In 2004 continued growth enabled us to hire our 1st full-time employee, Momi Cummings, and we expanded our fleet to larger box trucks for distribution. We parked a converted shipping container in the Hawaiian Carpet parking lot for office and warehouse space and we started a distribution in Lahaina.

I distinctly remember someone asking me at this time “of all the things you could do why did you choose this one?”  I told him I didn’t choose this. His response was “it chose you” I told him “No!, It didn’t chose me, God tricked me into it.  I would have never chosen this!”  I still laugh about this.  We often think we know where we are going when we really don’t understand God’s plans for our life.  In my case, God knew I would be obedient once I understood, so he tricked me into understanding his plan after it was already happening! 

Our trucks and storage unwittingly became a nuisance for Hawaiian Carpet, clogging up their workspace and parking, so my husband Myles set out to find a better location for Feed My Sheep.  Through his friendship with Steve Holiday, General Manager of HC&S (Hawaiian Commercial and Sugar part of Alexander and Baldwin) we were invited in 2005 to move to land on HC&S property rent free. To this day the headquarters of Feed My Sheep still sits on HC&S land, although now it is owned by Mahi Pono.

2008 was another major year for us when Pastor Jonavan Asato started fundraisers to help Feed My Sheep expand into an island-wide program.

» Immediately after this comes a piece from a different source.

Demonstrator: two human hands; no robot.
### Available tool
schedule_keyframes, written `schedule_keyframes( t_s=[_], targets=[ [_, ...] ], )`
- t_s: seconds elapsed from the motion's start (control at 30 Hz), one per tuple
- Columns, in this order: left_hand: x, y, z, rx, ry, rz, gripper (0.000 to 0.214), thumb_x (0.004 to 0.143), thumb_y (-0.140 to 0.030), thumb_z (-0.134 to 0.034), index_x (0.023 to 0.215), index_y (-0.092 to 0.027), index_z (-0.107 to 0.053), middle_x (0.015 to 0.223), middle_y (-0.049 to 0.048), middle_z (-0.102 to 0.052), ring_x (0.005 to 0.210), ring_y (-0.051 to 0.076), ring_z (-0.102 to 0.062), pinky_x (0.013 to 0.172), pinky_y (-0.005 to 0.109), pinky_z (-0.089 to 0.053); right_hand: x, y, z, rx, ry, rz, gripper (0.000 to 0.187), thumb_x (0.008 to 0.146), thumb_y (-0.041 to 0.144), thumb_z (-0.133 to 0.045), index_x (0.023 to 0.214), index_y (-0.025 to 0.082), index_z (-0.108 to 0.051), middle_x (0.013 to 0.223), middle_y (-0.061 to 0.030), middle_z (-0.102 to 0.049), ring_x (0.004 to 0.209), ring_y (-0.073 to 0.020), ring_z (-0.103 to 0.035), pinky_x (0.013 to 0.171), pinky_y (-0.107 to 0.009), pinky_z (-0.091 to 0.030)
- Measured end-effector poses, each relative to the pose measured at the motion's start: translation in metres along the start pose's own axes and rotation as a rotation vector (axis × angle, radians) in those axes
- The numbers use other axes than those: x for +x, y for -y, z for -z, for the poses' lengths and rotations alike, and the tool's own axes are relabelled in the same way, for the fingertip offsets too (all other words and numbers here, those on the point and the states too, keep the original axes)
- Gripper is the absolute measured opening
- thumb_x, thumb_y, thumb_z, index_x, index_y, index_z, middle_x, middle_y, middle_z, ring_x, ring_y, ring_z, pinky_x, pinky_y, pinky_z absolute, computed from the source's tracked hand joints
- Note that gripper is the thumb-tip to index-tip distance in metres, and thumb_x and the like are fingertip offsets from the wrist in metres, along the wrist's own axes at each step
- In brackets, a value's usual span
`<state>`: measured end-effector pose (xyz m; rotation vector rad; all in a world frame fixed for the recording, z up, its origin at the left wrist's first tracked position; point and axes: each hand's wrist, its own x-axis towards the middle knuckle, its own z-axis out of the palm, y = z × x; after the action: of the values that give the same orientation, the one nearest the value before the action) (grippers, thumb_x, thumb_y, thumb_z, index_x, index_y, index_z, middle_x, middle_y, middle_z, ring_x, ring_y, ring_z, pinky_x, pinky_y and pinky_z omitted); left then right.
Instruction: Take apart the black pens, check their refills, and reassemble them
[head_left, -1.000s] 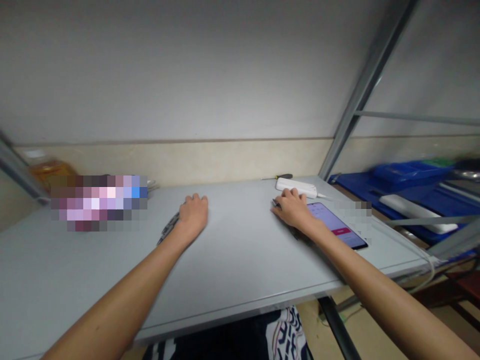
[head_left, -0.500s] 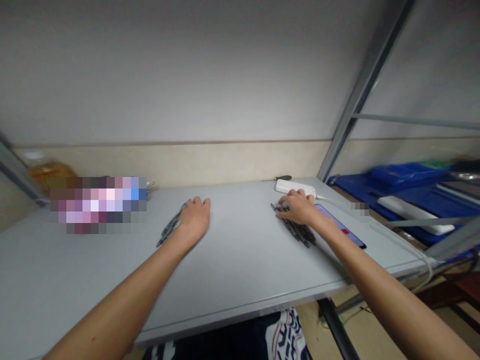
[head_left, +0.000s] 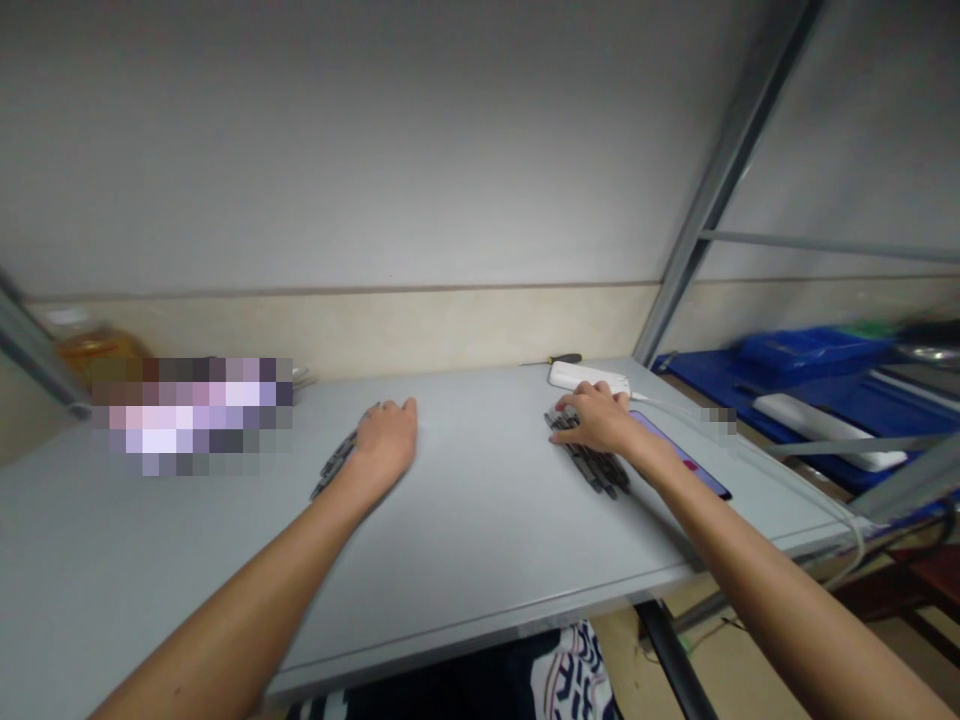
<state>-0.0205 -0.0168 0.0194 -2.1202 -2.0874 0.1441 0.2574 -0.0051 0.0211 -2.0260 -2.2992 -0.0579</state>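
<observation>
My left hand (head_left: pixel 386 440) rests palm down on the grey table (head_left: pixel 480 540), fingers stretched out, beside a row of dark pens (head_left: pixel 335 466) lying just to its left. My right hand (head_left: pixel 596 418) lies flat with spread fingers on a second bunch of dark pens (head_left: pixel 596 468) near the table's right side. A phone (head_left: pixel 686 458) with a lit purple screen lies right of that hand, partly hidden by my wrist.
A white power strip (head_left: pixel 589 377) and a small screwdriver (head_left: pixel 559 358) lie at the back right near the wall. Blue bins (head_left: pixel 810 355) sit on a metal rack to the right. A bottle (head_left: pixel 90 345) stands at the far left by a blurred patch.
My right hand has slid slightly left off the phone onto the bunch of pens, uncovering more of them. The left hand has barely shifted.
</observation>
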Motion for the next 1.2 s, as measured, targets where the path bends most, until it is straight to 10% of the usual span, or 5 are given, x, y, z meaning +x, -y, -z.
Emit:
schedule_keyframes(
  t_s=[0.23,0.47,0.7,1.03,1.2],
  targets=[
    [0.0,-0.013,-0.006,-0.067,-0.083,-0.155,0.045,0.073,0.003,-0.034,0.113,-0.013,-0.046,0.099,0.0165,-0.06,0.094,0.025,-0.058,0.072,0.033,-0.046,0.002,0.049,-0.001,0.15,-0.067,0.215,0.037,0.076,0.042,-0.058,0.107,0.023,-0.06,0.112,-0.0121,-0.051,0.107,-0.0302,-0.04,0.085,-0.045,-0.032],
    [0.006,-0.023,-0.017,-0.765,-0.191,-0.456,0.036,0.074,-0.003,-0.042,0.106,-0.02,-0.041,0.083,0.0032,-0.062,0.075,0.015,-0.06,0.071,0.027,-0.046,0.003,0.093,-0.014,0.148,-0.199,0.575,0.038,0.08,0.023,-0.058,0.117,0.018,-0.051,0.108,-0.0107,-0.052,0.098,-0.0215,-0.043,0.082,-0.034,-0.036],
    [0.009,-0.028,-0.021,-1.238,-0.066,-0.51,0.027,0.078,-0.015,-0.047,0.101,-0.02,-0.034,0.081,0.0,-0.062,0.062,0.008,-0.058,0.06,0.021,-0.045,0.004,0.086,-0.018,-0.019,-0.317,0.628,0.022,0.088,0.022,-0.047,0.107,0.018,-0.058,0.1,-0.0096,-0.058,0.094,-0.0223,-0.044,0.074,-0.032,-0.036],
    [0.005,-0.019,-0.008,-0.213,-0.355,-0.541,0.022,0.087,-0.016,-0.032,0.098,-0.015,-0.051,0.1,0.012,-0.059,0.099,0.025,-0.05,0.082,0.038,-0.037,0.002,0.077,-0.012,0.203,-0.208,0.352,0.03,0.091,0.028,-0.036,0.101,0.016,-0.062,0.096,-0.01,-0.064,0.09,-0.0193,-0.053,0.078,-0.028,-0.037],
    [0.001,-0.032,-0.009,-0.051,-0.399,-0.532,0.02,0.086,-0.016,-0.032,0.092,-0.014,-0.052,0.092,0.0114,-0.058,0.092,0.026,-0.05,0.078,0.042,-0.034,-0.009,0.096,-0.016,0.162,-0.118,0.359,0.029,0.082,0.023,-0.045,0.107,0.015,-0.056,0.101,-0.0128,-0.063,0.092,-0.0222,-0.056,0.078,-0.029,-0.038]
  ],
)
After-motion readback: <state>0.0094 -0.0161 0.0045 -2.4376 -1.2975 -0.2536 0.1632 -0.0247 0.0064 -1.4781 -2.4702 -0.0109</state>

Because of the event that we called Stomp Out Hunger, we started distributions in Kihei and in Hana.  The Island now had accessible distributions island-wide. This was also the year that Scott Hopkins joined the team, first as a part-time office clerk. Over the course of 12 years it became clear God was preparing him to take the role of Executive Director.

Beginning in 2009 the “great recession” gripped the country reaching its worst point on Maui in 2011. Attendance at Feed My Sheep hit a new record of 10,000 people. This was also a time when I found myself having doubts about the program’s impact. I knew we were serving more people than ever, but I was depressed that we often gave food I wouldn’t give to my family including a lot of sugary snacks and salty canned goods. 

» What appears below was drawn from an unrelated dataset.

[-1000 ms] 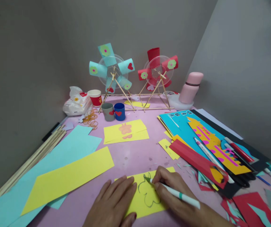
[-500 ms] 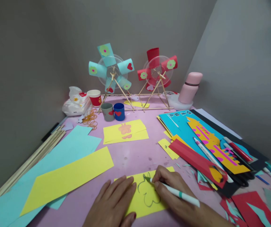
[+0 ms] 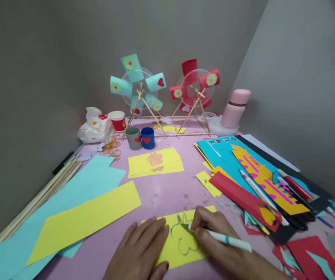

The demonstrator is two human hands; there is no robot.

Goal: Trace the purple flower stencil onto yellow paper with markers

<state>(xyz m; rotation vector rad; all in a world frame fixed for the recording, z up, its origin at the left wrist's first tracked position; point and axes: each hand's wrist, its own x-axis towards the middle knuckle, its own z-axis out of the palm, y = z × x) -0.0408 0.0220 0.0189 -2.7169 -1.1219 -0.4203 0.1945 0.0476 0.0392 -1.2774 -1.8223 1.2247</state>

We needed to do better!  We needed to provide nutritious food so that the people we served, the people we claimed to love, could thrive. 

It was 2012 that we made an intentional effort to harvest, collect and provide healthier products that included fresh fruit and vegetables.  We started an innovative, subsidized produce market that charged qualified participants 75% less than retail value.  This market helped us form relationships with farmers and community gardens and contributed to an island-wide trend demonstrating the value of healthier alternatives for people in need. The market has since closed, but the lessons and the partnerships are still shaping how Feed My Sheep operates. 

This brings us to today. So much more has happened over the last 25 years; all of which helped us to grow in wisdom and in service. The current form of Feed My Sheep has been unchanged in the last decade even while adjusting to huge challenges like COVID-19 and the Maui wildfires. We have also expanded our local partnerships to include more Maui farmers, various entities within the County of Maui and other volunteer organizations. With Scott and the current leadership team the vision to serve Maui is strong and unchanged.   We still carry dreams for the day when we will become more sustainable by farming our own food and through our farm train up others including our friends. 

We are working on plans for a new space to make our dreams a reality and allow us to do what we do best; provide nutritious supplies of food to the Maui community. 

AND THE FEED MY SHEEP STORY GOES ON!